Hilda Meilisa Rinanda - detikNews
Sabtu, 31 Agu 2019 17:17 WIB
Rembuk Suroboyoan soal rasialisme/Foto: Hilda Meilisa Rinanda
Surabaya - Sejumlah elemen masyarakat Surabaya berembuk mencari solusi terkait kasus rasialisme yang terjadi di Asrama Mahasiswa Papua (AMP) beberapa waktu lalu. Rembukan dilakukan agar kasus rasialisme tidak terulang kembali.

Usai berembuk, salah satu koordinator acara Teguh Prihandoko mengatakan, pihaknya mengecam keras pihak-pihak yang dengan sengaja melakukan kegiatan untuk merusak negara. Teguh mengaku prihatin dengan rentetan ketegangan di AMP yang memicu kerusuhan di Papua.

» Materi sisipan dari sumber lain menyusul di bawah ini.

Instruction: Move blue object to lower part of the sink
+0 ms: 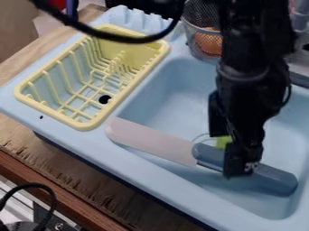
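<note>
Has a light-brown, wood-grained worktop (15, 135), dark and ragged-looking along its lower edge (rather like torn bark), bordered there by a straight, reddish-brown wooden strip (54, 191). Past the upper-left edge, shows a plain beige, panel-like surface (18, 31). Looks softly lit.

The black arm (253, 36) enters at the top edge of the camera view, right of the middle, and runs almost straight down. Its wrist (250, 85) is bulky and dark (a thin cable (288, 95) bows out beside it, on the view's right). Below the wrist hangs the black tool (242, 164), pointing downward, its end in the view's lower half.
</note>
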`<move>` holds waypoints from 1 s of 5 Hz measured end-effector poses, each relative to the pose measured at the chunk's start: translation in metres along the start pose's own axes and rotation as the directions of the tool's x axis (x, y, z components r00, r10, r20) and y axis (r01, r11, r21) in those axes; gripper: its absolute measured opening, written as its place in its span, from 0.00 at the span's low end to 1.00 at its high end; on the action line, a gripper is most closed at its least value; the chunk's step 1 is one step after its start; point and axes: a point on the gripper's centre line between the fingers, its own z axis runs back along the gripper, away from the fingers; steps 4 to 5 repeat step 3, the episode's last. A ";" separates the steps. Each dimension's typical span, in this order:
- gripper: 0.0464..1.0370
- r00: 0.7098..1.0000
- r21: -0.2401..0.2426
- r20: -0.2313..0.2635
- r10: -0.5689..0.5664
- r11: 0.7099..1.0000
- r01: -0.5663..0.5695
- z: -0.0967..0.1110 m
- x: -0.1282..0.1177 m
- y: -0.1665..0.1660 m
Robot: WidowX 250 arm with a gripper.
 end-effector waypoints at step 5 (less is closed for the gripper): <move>0.96 0.882 0.157 0.112 0.457 0.869 -0.470 0.038 -0.017 0.053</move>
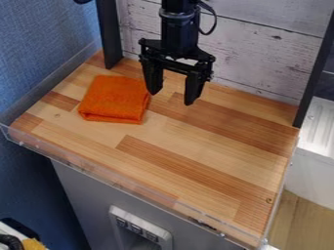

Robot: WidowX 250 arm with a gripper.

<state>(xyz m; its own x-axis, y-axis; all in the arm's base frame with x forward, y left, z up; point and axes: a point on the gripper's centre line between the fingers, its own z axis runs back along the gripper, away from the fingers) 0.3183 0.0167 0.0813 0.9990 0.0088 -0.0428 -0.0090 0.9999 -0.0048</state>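
Whitewashed planks (261, 46) stand behind a striped wooden worktop (196, 146), and on its upper left part lies a folded orange cloth (114, 100). Just beside it, at upper centre, hangs the black gripper (171, 98), its two fingers well apart with a gap between them. From where I stand, one fingertip looks close to the cloth's right edge; I can't tell if they touch. Lowered straight down, that finger might snag the edge and rumple the folds.

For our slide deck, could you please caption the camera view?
Black tool hangs open near a folded orange cloth on a wooden worktop.
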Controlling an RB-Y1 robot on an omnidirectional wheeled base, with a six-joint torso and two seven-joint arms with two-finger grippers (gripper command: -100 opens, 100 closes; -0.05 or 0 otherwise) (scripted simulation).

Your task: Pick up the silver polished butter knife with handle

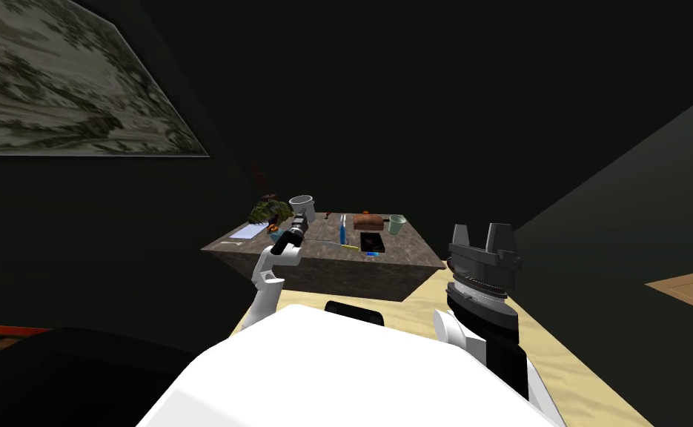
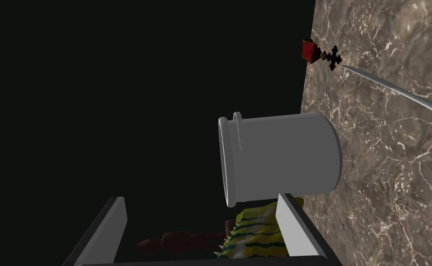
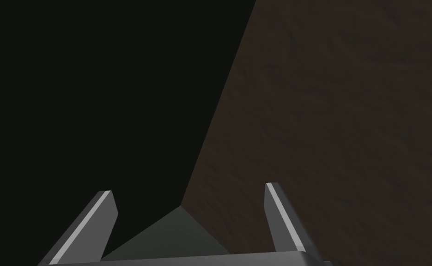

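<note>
Left gripper (image 2: pixel 201 231) hovers open and empty over the left side of a brown marbled table (image 2: pixel 386 184), a grey pot (image 2: pixel 279 157) standing just ahead of its spread fingers. The knife (image 2: pixel 395 90) lies flat on the tabletop past the pot, apart from the gripper, its thin silver tip close to a small red-and-black ornament (image 2: pixel 321 53) near the table's edge. A yellow-green striped thing (image 2: pixel 256 231) shows between the fingers, below the pot. Right gripper (image 1: pixel 482 236) is raised short of the table, fingers apart, holding nothing.
</note>
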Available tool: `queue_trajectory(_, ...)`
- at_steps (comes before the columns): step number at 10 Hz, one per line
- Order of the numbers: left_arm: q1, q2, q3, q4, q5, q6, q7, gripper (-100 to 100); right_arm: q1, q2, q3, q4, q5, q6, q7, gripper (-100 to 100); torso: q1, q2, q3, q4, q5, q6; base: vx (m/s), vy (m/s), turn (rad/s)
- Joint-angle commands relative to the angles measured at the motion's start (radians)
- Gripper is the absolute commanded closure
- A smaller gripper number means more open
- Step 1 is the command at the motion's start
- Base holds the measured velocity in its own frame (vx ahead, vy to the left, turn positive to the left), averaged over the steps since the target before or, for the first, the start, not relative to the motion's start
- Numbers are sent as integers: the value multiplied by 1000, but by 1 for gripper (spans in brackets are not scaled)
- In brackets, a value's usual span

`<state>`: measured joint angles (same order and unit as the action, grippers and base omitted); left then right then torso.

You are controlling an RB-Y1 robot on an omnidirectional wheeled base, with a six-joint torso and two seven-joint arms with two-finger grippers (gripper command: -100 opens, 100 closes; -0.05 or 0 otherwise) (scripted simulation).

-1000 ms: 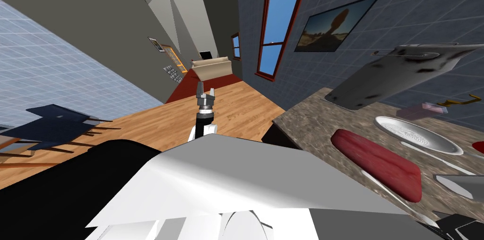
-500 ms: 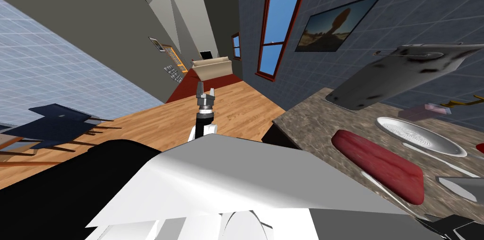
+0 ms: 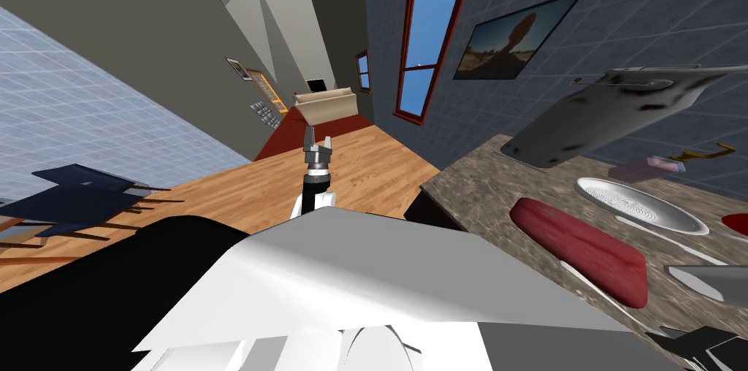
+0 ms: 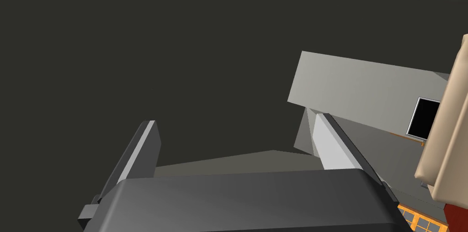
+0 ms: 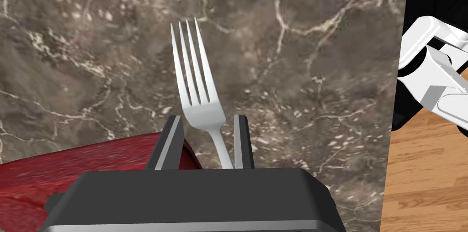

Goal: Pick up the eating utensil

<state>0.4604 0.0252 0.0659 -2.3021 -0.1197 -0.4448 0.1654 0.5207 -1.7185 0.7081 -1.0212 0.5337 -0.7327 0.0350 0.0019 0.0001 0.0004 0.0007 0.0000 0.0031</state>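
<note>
A silver fork (image 5: pixel 196 92) lies over the brown marbled counter (image 5: pixel 320 60), tines pointing away from my hand. My right gripper (image 5: pixel 208 118) is shut on the fork where the head meets the neck, one finger on each side. The head view shows the fork (image 3: pixel 592 285) as a thin pale line beside the red cloth, running to the dark gripper body at the lower right. My left gripper (image 3: pixel 318 144) is held out over the wooden floor in front of me. It is open with nothing between its fingers (image 4: pixel 141 147).
A dark red cloth (image 3: pixel 581 250) lies by the fork, touching my right hand's side (image 5: pixel 91 160). Behind it are a grey plate (image 3: pixel 639 206), a second pale utensil (image 3: pixel 657 236) and a tilted grey board (image 3: pixel 613 115). The counter's edge (image 3: pixel 445 180) is near. Dark blue chairs (image 3: pixel 73 199) stand far left.
My right gripper's fingers have closed from wide open onto the fork. The head picture has shifted slightly, so the counter things sit a little higher. The left arm has not moved.
</note>
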Motion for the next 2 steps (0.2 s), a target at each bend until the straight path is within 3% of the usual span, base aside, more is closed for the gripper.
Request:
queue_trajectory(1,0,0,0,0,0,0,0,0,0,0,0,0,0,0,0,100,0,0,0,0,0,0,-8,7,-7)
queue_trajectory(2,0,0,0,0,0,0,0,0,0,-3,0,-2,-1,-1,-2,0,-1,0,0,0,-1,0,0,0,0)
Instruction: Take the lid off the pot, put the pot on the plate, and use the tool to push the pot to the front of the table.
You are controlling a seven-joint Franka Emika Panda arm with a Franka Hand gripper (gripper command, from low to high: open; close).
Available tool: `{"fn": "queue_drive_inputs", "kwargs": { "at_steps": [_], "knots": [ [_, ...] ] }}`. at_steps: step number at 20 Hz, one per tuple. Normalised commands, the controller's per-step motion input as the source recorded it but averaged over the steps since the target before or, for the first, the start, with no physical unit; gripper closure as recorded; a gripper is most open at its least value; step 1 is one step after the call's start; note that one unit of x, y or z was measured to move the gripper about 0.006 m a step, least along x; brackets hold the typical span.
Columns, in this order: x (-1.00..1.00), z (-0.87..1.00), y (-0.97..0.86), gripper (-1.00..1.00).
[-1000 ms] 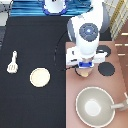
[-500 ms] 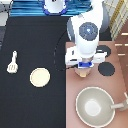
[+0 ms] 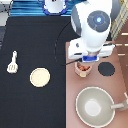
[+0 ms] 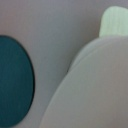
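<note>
So the gripper (image 3: 86, 62) hangs right over the pot (image 3: 83, 68), which sits on the pinkish-brown stove top (image 3: 112, 85) at the exterior view's right, likely because that's where the lid has to come off. Can't tell whether it's gripping anything. The arm's body hides most of the pot; only a small pale-pink rim with a reddish inside shows, and I can't make out the lid at all. The plate (image 3: 40, 77) lies bare on the black table (image 3: 35, 45), cream-tan and flat, well apart from the pot. The spatula (image 3: 12, 62) rests untouched near the exterior view's left. Just below the pot sits the big grey pan (image 3: 95, 106), beside a black burner (image 3: 107, 69).
</note>
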Motion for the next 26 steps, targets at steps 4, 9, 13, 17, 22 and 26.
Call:
{"fn": "queue_drive_inputs", "kwargs": {
  "at_steps": [4, 9, 13, 17, 22, 26],
  "knots": [
    [-1.00, 0.17, -0.17, 1.00],
    [-1.00, -0.23, -0.16, 1.00],
    [-1.00, -0.60, -0.16, 1.00],
    [-0.97, -0.68, -0.04, 1.00],
    [-0.75, -0.63, 0.01, 1.00],
    [-0.35, -0.58, 0.05, 1.00]
  ]
}}
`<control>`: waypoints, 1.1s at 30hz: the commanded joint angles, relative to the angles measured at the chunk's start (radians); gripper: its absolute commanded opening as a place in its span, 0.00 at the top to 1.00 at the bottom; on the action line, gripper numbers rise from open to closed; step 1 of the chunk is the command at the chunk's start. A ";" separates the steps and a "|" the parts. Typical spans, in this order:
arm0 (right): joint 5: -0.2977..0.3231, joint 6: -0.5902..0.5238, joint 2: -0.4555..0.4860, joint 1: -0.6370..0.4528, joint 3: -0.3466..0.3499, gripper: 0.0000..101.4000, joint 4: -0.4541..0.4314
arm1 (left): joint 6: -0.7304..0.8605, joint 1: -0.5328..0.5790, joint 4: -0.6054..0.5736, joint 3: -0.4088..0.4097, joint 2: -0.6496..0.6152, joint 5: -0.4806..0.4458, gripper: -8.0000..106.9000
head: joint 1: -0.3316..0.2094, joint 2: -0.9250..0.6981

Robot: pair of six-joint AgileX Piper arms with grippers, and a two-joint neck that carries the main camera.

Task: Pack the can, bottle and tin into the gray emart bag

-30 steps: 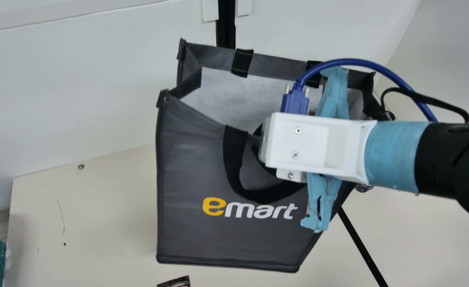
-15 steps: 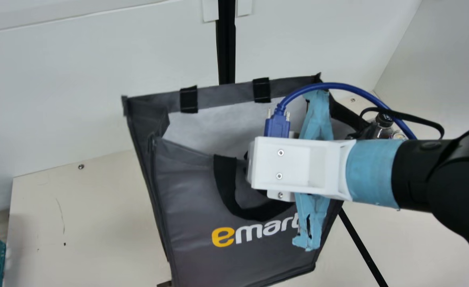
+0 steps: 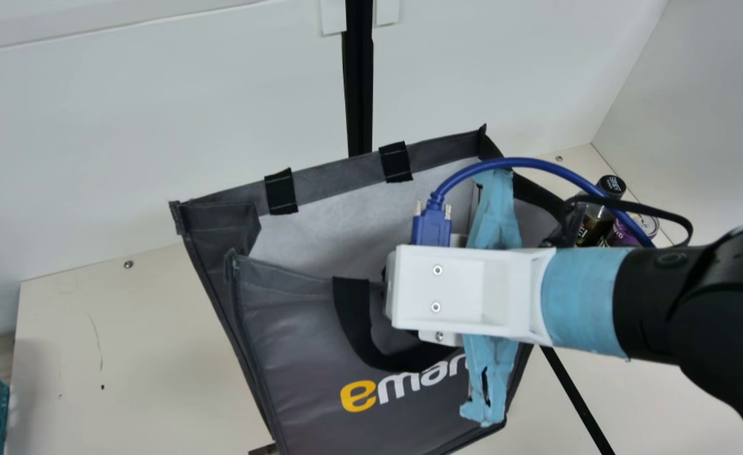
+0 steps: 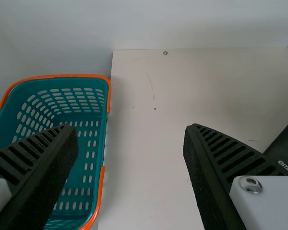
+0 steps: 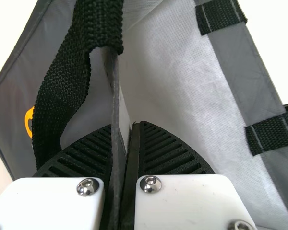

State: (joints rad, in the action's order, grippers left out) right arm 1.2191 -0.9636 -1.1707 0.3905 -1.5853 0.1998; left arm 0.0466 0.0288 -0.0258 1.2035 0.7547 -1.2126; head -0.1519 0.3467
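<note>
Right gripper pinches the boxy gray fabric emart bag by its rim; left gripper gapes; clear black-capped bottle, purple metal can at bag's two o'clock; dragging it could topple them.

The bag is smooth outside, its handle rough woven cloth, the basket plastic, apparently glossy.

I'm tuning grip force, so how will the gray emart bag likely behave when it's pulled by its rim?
The gray emart bag will probably flex rather than stay rigid: its side panel folds inward. Its thin wall suggests it is light for its size. With the right gripper pinching just the front panel's edge, it may tilt or twist.
</note>
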 commanded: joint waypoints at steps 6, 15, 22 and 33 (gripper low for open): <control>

"Papua adalah kita. Luka Papua adalah luka kita semua. Kita sedih dengan peristiwa yang terjadi di Papua hari-hari ini. Kita berduka atas jatuhnya korban, baik dari kalangan masyarakat sipil maupun aparat keamanan," kata Teguh dalam acara Rembuk Suroboyo di Balai Pemuda, Surabaya, Sabtu (31/8/2019).


"Tapi kita juga marah atas pemicu awal munculnya rentetan peristiwa yang mengakibatkan terjadinya kekerasan dan perusakan fasilitas publik di Papua," imbuhnya.

Untuk itu, Teguh mengatakan pihaknya mengutuk keras siapapun yang memicu kerusuhan ini. Dia menyebut ada pihak-pihak yang sengaja menunggangi hal ini demi kepentingan politik.

"Kita pun mengutuk keras pihak-pihak yang menunggangi kerusuhan di Papua demi syahwat politik. Termasuk mereka yang justru bergembira dan bersorak atas peristiwa kerusuhan yang terjadi," lanjut Teguh.